EXERCISE: Output the line containing "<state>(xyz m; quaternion" exactly. Do the same for every line after it through the end of the material, and output nothing else.

INFORMATION PROVIDED:
%%

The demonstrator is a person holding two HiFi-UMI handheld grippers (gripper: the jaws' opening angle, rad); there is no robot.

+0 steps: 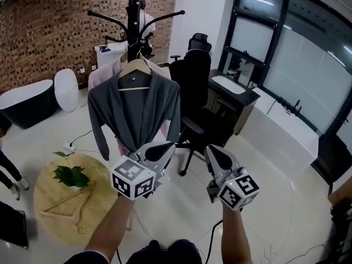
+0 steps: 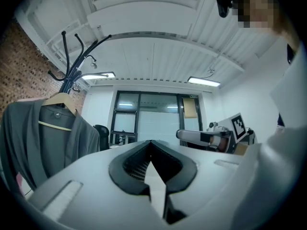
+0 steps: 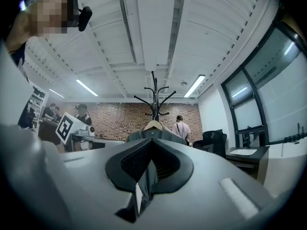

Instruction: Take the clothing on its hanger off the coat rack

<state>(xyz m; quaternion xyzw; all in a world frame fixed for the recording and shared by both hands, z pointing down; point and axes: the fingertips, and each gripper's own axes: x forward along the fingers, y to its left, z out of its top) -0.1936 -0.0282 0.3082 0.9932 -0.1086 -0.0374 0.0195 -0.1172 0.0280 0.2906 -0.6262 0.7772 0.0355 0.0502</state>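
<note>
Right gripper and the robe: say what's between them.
Nothing but open air, in the right gripper view, from the right gripper to the robe.

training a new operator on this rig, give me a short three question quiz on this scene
1. True or false: the grey garment hangs on a wooden hanger on the coat rack.
2. What lies beside the plant on the round table? A: a spare wooden hanger. B: a mug. C: a book.
3. Are the jaws of the left gripper open or shut?

Key: 1 true; 2 A; 3 shut, with nothing between them.
</note>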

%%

EXPECTED OUTPUT:
<state>(xyz m; quaternion xyzw; all in a world frame fixed for the recording and shared by both hands, z pointing down; point and axes: the fingertips, and each gripper's own axes: x forward along the fingers, y to its left, z out of its top) -0.1936 -0.0282 0.3082 0.9932 -0.1086 -0.0374 0.0195 -0.1172 0.0280 0.2906 -0.6262 0.7772 0.0355 0.0502</state>
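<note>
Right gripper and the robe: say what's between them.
Nothing but open air, in the right gripper view, from the right gripper to the robe.

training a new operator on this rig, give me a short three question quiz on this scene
1. True or false: the grey garment hangs on a wooden hanger on the coat rack.
2. What lies beside the plant on the round table? A: a spare wooden hanger. B: a mug. C: a book.
3. Are the jaws of the left gripper open or shut?

Key: 1 true; 2 A; 3 shut, with nothing between them.
</note>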

This answer has no further content.